_TASK GOAL:_
Can you transcribe every record below exactly as it appears?

**** MATERIAL FOR THIS EXERCISE ****

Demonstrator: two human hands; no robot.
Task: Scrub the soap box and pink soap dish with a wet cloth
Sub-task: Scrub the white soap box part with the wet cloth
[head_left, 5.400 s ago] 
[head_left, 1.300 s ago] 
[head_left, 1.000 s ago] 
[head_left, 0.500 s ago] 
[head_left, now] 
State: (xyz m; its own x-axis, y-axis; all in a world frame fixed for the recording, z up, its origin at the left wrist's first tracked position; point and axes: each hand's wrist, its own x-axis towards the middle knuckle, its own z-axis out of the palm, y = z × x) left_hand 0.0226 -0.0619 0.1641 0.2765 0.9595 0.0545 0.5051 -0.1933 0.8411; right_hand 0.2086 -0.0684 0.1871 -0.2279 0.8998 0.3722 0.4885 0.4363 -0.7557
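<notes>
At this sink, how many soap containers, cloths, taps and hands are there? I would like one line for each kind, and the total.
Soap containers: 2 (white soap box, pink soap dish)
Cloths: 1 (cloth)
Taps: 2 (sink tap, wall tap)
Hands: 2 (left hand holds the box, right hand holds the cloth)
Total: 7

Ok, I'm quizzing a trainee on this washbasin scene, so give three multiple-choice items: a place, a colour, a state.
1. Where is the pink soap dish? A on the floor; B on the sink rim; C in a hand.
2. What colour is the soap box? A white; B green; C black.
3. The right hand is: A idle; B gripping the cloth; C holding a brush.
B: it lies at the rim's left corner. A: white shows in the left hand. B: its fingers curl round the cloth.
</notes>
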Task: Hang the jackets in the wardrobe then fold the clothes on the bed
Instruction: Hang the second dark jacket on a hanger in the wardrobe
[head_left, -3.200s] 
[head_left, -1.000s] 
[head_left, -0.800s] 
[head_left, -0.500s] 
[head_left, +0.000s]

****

_COMPLETED TASK:_
Demonstrator: two human hands; no robot.
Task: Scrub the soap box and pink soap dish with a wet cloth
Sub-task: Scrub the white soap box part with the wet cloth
[head_left, 5.400 s ago] 
[head_left, 1.300 s ago] 
[head_left, 1.000 s ago] 
[head_left, 0.500 s ago] 
[head_left, now] 
State: (xyz m; its own x-axis, y-axis; all in a world frame fixed for the recording, z up, its origin at the left wrist's first tracked position; point and axes: each hand's wrist, its own x-axis towards the middle knuckle, its own z-axis out of the palm, y = z × x) left_hand 0.0226 -0.0619 0.1641 0.2765 0.9595 0.0545 0.5051 -0.1933 0.8411; right_hand 0.2086 -0.0684 0.1871 -0.2279 0.8998 0.3722 0.4885 0.4363 -0.7557
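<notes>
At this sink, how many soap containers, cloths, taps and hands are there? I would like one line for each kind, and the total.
Soap containers: 2 (white soap box, pink soap dish)
Cloths: 1 (cloth)
Taps: 2 (sink tap, wall tap)
Hands: 2 (left hand holds the box, right hand holds the cloth)
Total: 7

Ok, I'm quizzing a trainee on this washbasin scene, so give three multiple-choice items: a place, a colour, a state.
1. Where is the pink soap dish? A on the floor; B on the sink rim; C in a hand.
2. What colour is the soap box? A white; B green; C black.
3. The right hand is: A idle; B gripping the cloth; C holding a brush.
B: it lies at the rim's left corner. A: white shows in the left hand. B: its fingers curl round the cloth.
</notes>
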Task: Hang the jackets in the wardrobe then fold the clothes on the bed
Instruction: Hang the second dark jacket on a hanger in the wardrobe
[head_left, -3.200s] 
[head_left, -1.000s] 
[head_left, -0.800s] 
[head_left, -0.500s] 
[head_left, +0.000s]

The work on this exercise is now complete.